Stears Business in Nigeria shares details about its data-driven newsroom.
Stears Business in Nigeria shares details about its data-driven newsroom.

My point about Stears Business and Village Media is they didn’t have to tie up too much brain space on the legacy transition, the half-pregnant dream of so many newspaper executives from the past three decades. They could go after the digital opportunities in smart ways. 

Minimum viable journalism product 

As someone who was raised on small-town newspapers, let me be clear: Their disappearance is not so much a blow to “investigative journalism” as is the case with their metropolitan and national counterparts. It is a blow to community news coverage at enough scale to hold basic community institutions accountable. 

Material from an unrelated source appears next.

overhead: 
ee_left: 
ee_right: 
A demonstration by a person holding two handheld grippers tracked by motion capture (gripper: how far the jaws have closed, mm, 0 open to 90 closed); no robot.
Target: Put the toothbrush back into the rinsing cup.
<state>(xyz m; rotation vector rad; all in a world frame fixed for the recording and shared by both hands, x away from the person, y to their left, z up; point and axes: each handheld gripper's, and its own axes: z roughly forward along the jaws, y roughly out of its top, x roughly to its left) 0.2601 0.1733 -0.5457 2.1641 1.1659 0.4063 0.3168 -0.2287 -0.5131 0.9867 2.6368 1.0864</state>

The biggest news deserts today are not so much about lack of media than an emaciated media — once-proud brands that can no longer afford to cover school boards, city councils, and courts. 

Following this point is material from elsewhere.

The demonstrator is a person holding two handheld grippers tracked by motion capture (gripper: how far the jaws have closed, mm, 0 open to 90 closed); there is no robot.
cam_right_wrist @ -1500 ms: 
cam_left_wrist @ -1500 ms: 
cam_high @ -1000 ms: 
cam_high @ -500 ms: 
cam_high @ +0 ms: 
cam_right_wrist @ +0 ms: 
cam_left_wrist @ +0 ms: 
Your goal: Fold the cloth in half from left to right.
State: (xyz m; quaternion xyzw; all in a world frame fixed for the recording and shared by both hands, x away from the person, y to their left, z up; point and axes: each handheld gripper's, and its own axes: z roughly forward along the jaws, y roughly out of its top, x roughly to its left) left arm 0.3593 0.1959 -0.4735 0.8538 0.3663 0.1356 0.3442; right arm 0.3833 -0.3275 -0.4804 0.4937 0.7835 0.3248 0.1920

Local news companies are struggling throughout the world.
Local news companies are struggling throughout the world.

I’ve heard this story over and over and over in the past decade: A legacy newspaper whose workforce is suicidal at newsroom cutbacks from, say, 100 people to 40 people … in the same community as a local digital news native ecstatic at growing its newsroom from five people to 10 people. 

What is better for the community? Are we measuring success as volume output or quality output? Is a digital-native newsroom more productive than a legacy newsroom? 

If a community media brand implodes, will nothing rise up in its place? Does Adam Smith’s “hidden hand” simply not work for small-town community media? What is the minimum viable standard for community news brands to cover and not be a mom-and-pop micro-niche?

Can non-profit models — exploding in popularity as an alternative — work for the long-term? They may not need to make as much money as their for-profit corporate brethren, but they need some path to sustainability — be it through continued philanthropy, memberships, or some other sources of revenue. 

Wrap-up 

I am cold-eyed, maybe cynical, about some of this. Sorting out truth from fiction, clarity from fog, is tough in this space. Especially when you try to find consistency of outcomes internationally. And we have to be open to the idea that no one formula fits everywhere. 

Let’s not fantasise about small towns and the news brands that serve them. Instead, let’s dig into what’s working and not working. How can we marshal government and academic resources to provide a bridge to positive outcomes — and, better yet, business models that work in the long-term?